The trained neural network was applied to the word boxes extracted from all detected text. This roughly corresponds to 80% of the whole text (labels, titles and undetected paragraphs were skipped).

The transliteration file can be downloaded from github. Lines starting with ‘#’ mark page and text-area boundaries; in a few cases, ‘#’ was also used to manually “comment-out” duplicated transliteration text. Spaces separate the output of distinct word boxes; ‘.’ was used to mark spaces that the Neural Network detected inside individual word boxes. In the following, ‘.’s are treated as spaces: the total number of transliterated words is then 47227. In a relatively small number of cases, ‘id’ was output by the neural network; in the following discussion, these cases were replaced with ‘n’.

Considering the high error rate discussed above, this transliteration cannot of course be regarded as reliable. It can still be used for computing sufficiently robust statistics and extracting features for subsequent human checking.

The image above shows the first two lines of the “stag tree” paragraph from p.91. The top shows the original CS text with Melka and Stanley’s transliteration. The bottom shows the Neural-Network output together with the synthetic recreation of the text.

The first line of the NN transliteration contains one clear error (‘i’ for ‘O’ in the second word). In the second line, the second glyph ‘o’ was read ‘r’ and a spurious ‘e’ was added to the first word, in the fourth word, the initial ‘M’ was read ‘B’ and an ‘u’ was added. In total, 5 errors in 3 different words appear in the two lines. It should be noted that also Melka and Stanley’s transliteration has some dubious points, e.g. the final glyphs of the first and second word are mapped to the same character, though only the first has a loop; for both lines, the transcription starts with ‘d’ but also in this case the glyphs look different.

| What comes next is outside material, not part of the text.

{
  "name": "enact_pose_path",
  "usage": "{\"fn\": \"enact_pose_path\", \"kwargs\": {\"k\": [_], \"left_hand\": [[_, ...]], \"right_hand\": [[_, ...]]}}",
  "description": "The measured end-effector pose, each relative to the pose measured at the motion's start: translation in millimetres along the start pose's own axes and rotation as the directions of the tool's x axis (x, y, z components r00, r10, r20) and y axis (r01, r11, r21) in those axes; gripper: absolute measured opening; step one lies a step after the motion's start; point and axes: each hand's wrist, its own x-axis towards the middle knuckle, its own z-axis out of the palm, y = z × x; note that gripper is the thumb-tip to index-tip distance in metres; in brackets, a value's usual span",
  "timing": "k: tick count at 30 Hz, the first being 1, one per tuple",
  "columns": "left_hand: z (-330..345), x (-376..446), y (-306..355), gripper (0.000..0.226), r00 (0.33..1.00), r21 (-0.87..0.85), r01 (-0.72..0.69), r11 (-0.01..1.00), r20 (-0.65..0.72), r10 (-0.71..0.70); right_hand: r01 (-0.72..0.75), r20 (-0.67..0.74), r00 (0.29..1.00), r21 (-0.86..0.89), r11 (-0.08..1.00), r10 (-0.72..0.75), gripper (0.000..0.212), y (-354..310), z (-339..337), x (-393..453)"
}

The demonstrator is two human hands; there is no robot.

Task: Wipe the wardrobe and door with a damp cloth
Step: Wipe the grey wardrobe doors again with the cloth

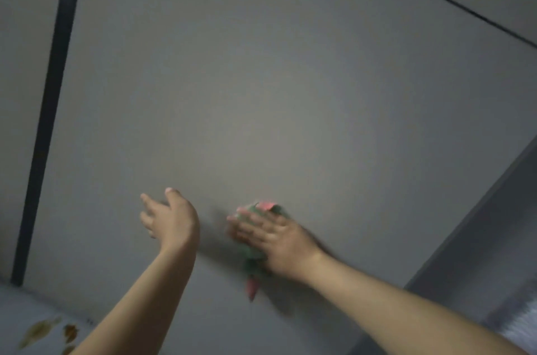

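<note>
Grey wardrobe panel (261,78) fills view; no wet streaks discernible. Right hand (279,238) flat, fingers straight, presses green-pink cloth (252,264) on panel at 6 o'clock. Left hand (168,218) at its 9 o'clock, loosely spread, empty. Wiping likely mid-course; upper panel probably remains.

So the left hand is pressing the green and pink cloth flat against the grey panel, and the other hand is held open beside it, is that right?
Not quite. In the head view it is the right hand that presses the green and pink cloth flat against the grey panel. The left hand is the one held open beside it.
</note>
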Motion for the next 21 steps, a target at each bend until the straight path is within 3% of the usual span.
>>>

The longest sequence that the neural network detected in two different passages is ‘Srrgiin Srrgiin Srrgiiiffrrgiin’.

‘Srrgiin Srrgiin Srrgiiiffrrgiin’ p.206, right column, 4th line from the bottom; p.216, right column, fourth line from the top.

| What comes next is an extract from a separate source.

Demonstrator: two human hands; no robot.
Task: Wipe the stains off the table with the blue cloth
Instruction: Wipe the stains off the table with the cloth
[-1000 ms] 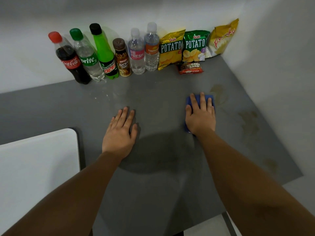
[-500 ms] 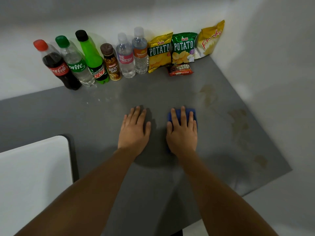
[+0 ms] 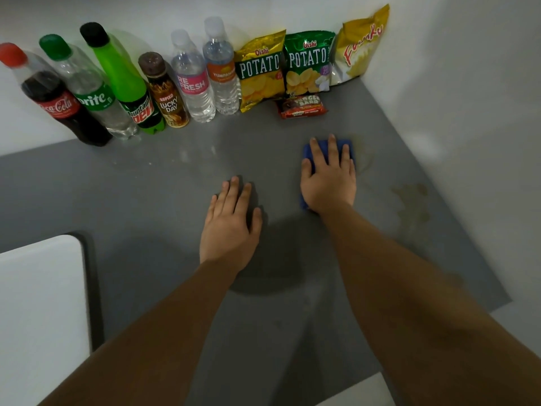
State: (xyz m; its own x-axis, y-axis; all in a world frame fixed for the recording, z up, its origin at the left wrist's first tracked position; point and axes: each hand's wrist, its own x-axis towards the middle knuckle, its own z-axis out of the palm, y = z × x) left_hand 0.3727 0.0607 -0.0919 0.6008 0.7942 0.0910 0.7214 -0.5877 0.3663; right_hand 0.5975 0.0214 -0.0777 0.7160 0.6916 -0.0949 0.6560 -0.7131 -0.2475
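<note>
My right hand (image 3: pixel 329 177) lies flat on the blue cloth (image 3: pixel 322 148), pressing it onto the grey table (image 3: pixel 146 186). Only the cloth's far edge and a bit by my wrist show. A faint brownish stain (image 3: pixel 364 155) sits just right of the cloth. A larger brown stain (image 3: pixel 412 206) lies further right, near the wall, and a faint one (image 3: pixel 455 278) lies by the table's right edge. My left hand (image 3: pixel 231 224) rests palm down on the table, fingers apart, holding nothing.
Several drink bottles (image 3: pixel 123 83) stand in a row along the back wall. Three chip bags (image 3: pixel 307 63) lean in the back corner with a small red snack bar (image 3: pixel 303 106) before them. A white wall (image 3: pixel 468 112) bounds the right side. A white surface (image 3: pixel 41 312) sits front left.
My right hand slid the cloth left and nearer, then back out to the right beside the faint stain. My left hand moved slightly and stays flat on the table.
</note>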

The longest word detected to occur more than once is ‘SrrgiiiGrrgiiiffrrgiin’. Actually, the occurrence at p.194 has a single ‘i’ before the final -n.

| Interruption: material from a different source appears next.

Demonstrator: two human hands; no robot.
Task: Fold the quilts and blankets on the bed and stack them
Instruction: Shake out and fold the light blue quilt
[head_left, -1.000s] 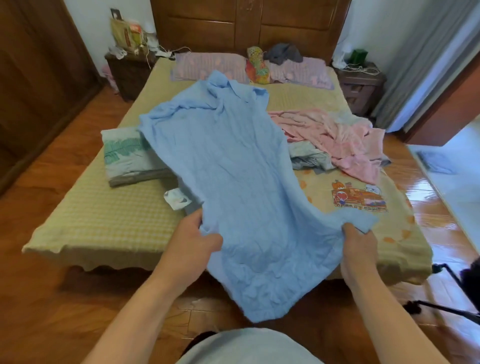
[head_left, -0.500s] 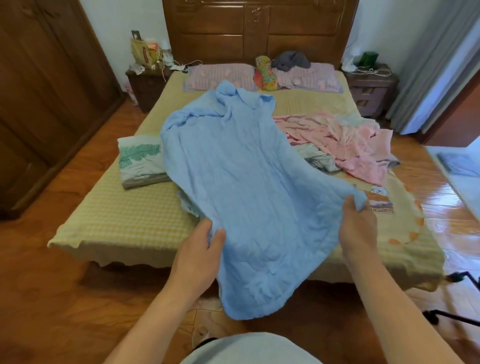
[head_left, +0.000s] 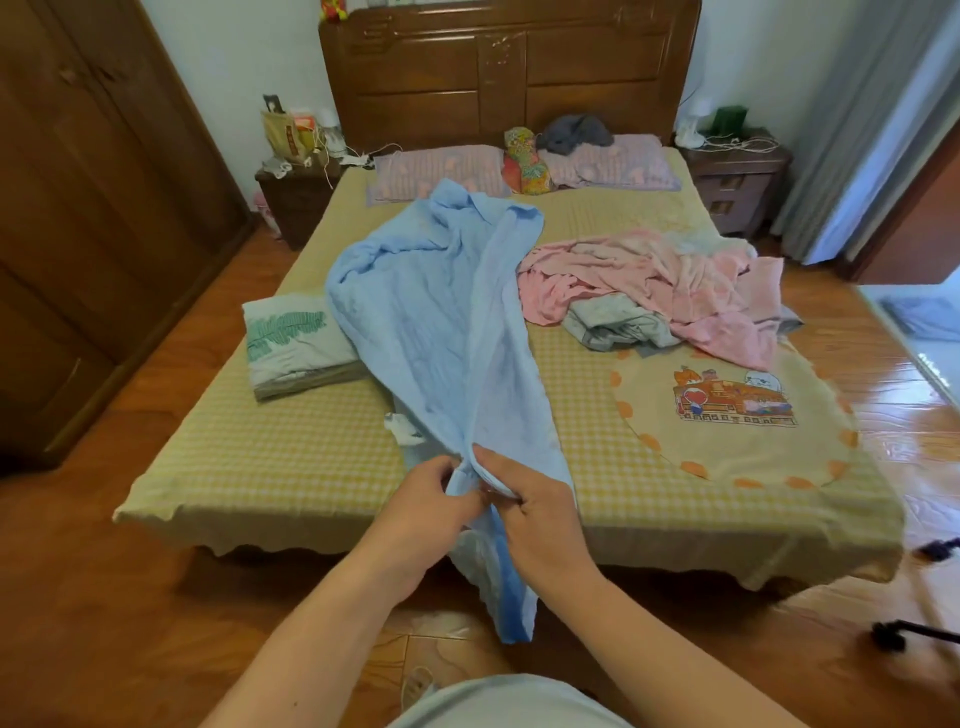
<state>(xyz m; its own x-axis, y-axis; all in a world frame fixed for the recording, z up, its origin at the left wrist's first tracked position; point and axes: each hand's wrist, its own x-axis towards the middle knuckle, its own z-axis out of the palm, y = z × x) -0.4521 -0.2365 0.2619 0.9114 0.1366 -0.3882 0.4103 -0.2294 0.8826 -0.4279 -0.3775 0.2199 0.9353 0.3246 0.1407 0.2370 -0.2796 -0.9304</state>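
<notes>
The person's left hand (head_left: 434, 501) and right hand (head_left: 524, 506) meet at the foot of the yellow checked bed (head_left: 291, 457), both pinching the near corners of the crumpled light-blue quilted blanket (head_left: 431, 322), which trails up the mattress and hangs toward the floor. Its bunched far end could leave the fold crooked, or drag against the rumpled pink blanket (head_left: 670, 291) beside it.

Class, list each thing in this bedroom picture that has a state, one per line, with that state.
blue blanket: half folded lengthwise, its near end hanging off the bed
left hand: grips the blue blanket's edge
right hand: pinches the blue blanket's edge
pink blanket: crumpled, unfolded
grey blanket: crumpled under the pink blanket
leaf-print quilt: folded, lying flat
</notes>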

‘SrrgiiiGrrgiiiffrrgin’ p.194, left column, second line from the bottom; ‘SrrgiiiGrrgiiiffrrgiin’ p.206, right column, fifth line from the bottom.

The two occurrences of the slightly shorter ‘prrrgOeiiiffrrgiiLj’ look more consistent and could indeed be regarded as two instances of a single word type.

‘prrrgOeiiiffrrgiiLj’ — p.63, left column, second complete line from the bottom; p.75, left column, second line from the bottom.

The original edition of the CS was printed in two volumes, with p.179 in the PDF being the first page of the second volume. The following table shows character statistics for the neural-network transliteration of the whole text and of each of the two volumes (V1, 21641 transliterated words, and V2, 25586 words).

The greatest differences between the two volumes are highlighted in green for higher frequency and magenta for lower frequencies. The change in ‘i’ / ‘e’ results in a similar total for the two glyphs in V1 and 2; since the two glyphs form a continuum, this possibly just marks a minimal drift in the handwriting. On the other hand, ‘E’ and ‘S’ are quite different initial glyphs and there is no reason to expect a systematic confusion between the two. Plotting the number of words starting with E/S in pages containing at least 200 words clearly shows that there is a sharp change in perfect correspondence with the V1/V2 boundary.

Frequency of word-initial E- / S- in pages with at least 200 words

The following table shows the top 20 most frequent words with a length of at least 3 glyphs in Volume 1 and 2.

In order to get a further idea of the accuracy of the Neural Network output, the following are collections of 18 random samples for two words from V1 (Eliiifrrj) and V2 (Srrgiiin). It’s easy to spot errors, e.g. ‘e’ read ‘l’ at the top and bottom of the Eliiifrrj image; miscounting i-sequences for both words. But the comparison confirms that the system does capture significant differences.

Randomly selected samples of words recognized as ‘Eliiifrrj’ and ‘Srrgiiin’

I highlighted ‘E’ and ‘S’ in two fragments from V1 (p.47) and V2 (p.206). This exemplifies the change in distribution between the two volumes.

Occurrences of E- and S- in two passages from Volume1 (p.47) and Volume2 (p.206)

COMPARISON WITH OTHER TEXTS

The CS transliteration was compared with four natural language texts and with the Voynich manuscript.

The language texts used are:

EN “Alice in Wonderland”

FR “Albertine Disparue” Chapter 2 (a passage appears in CS p.212)

IT “Divina Commedia”

LA “De Bello Gallico”

Punctuation was removed and both a mixed case and a lowercase-only version (prefixed “l”) were processed.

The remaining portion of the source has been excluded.